Low-code application platforms (LCAP) are software building environments that enable programmers to build apps without needing to write code. Low code application development (LCAD) focuses on graphics and interfaces which the developer can alter to fit their vision. Further adaptation with additional code is possible, but not necessary.

definition of a low code platform

LCAPs generate metadata (a set of data that describes and provides information about other data), which the developer can use to directly express business processes to the underlying server infrastructure without having to write code.

They have opened up the technical process of application development to professionals working outside of IT, who can now develop and test customized web platforms quickly and efficiently.

What are low-code platforms used for?

Low code platforms provide a visual interface that is accessible to non-programming professionals and developers alike. For SMEs, this software can enable them to tackle application or web development without hiring a programming specialist.

As a practical solution for professionals without coding experience, low-code software can be used to quickly develop desktop applications, mobile applications, or a website. These platforms are particularly useful for internal business applications or for creating an external application prototype.

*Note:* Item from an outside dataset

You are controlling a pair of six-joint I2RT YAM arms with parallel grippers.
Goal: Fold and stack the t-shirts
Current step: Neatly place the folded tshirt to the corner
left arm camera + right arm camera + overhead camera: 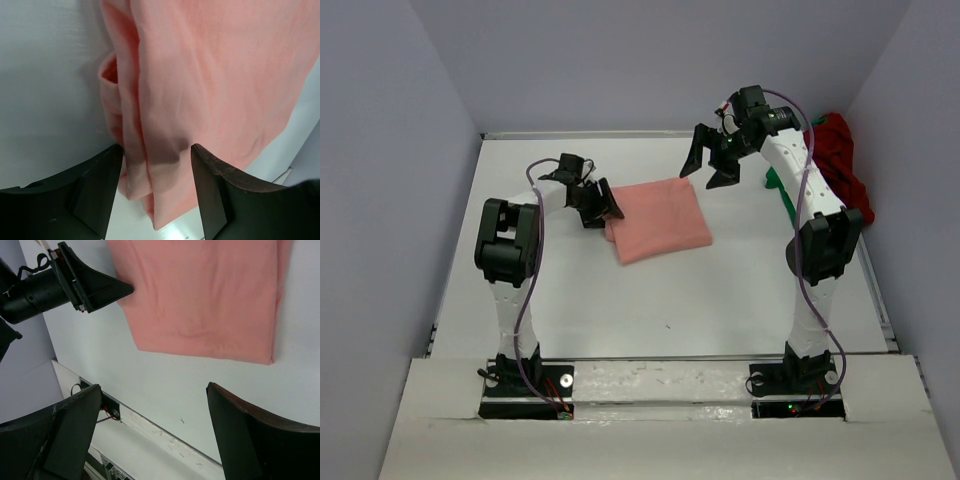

The pandemic has greatly influenced the shift towards teleworking, digital workflows, and large-scale remote collaboration. With these changes, low-code platforms have become useful to companies wishing to develop several applications with limited means (whether they’re limited by lack of personnel, budget, or programming skills). Ecommerce software is a great example of what a low-code platform can produce: turnkey online shops can be created without any coding knowledge.

ecommerce software featuring a choice for users to build using no-code or low-code platforms
This ecommerce software, Clerk.io, allows businesses to personalize their online shops, choosing between drag-and-drop design or adding low amounts of code.

Low-code vs no-code platforms

Although they’re similar concepts, low-code and no code platforms differ slightly in essence. 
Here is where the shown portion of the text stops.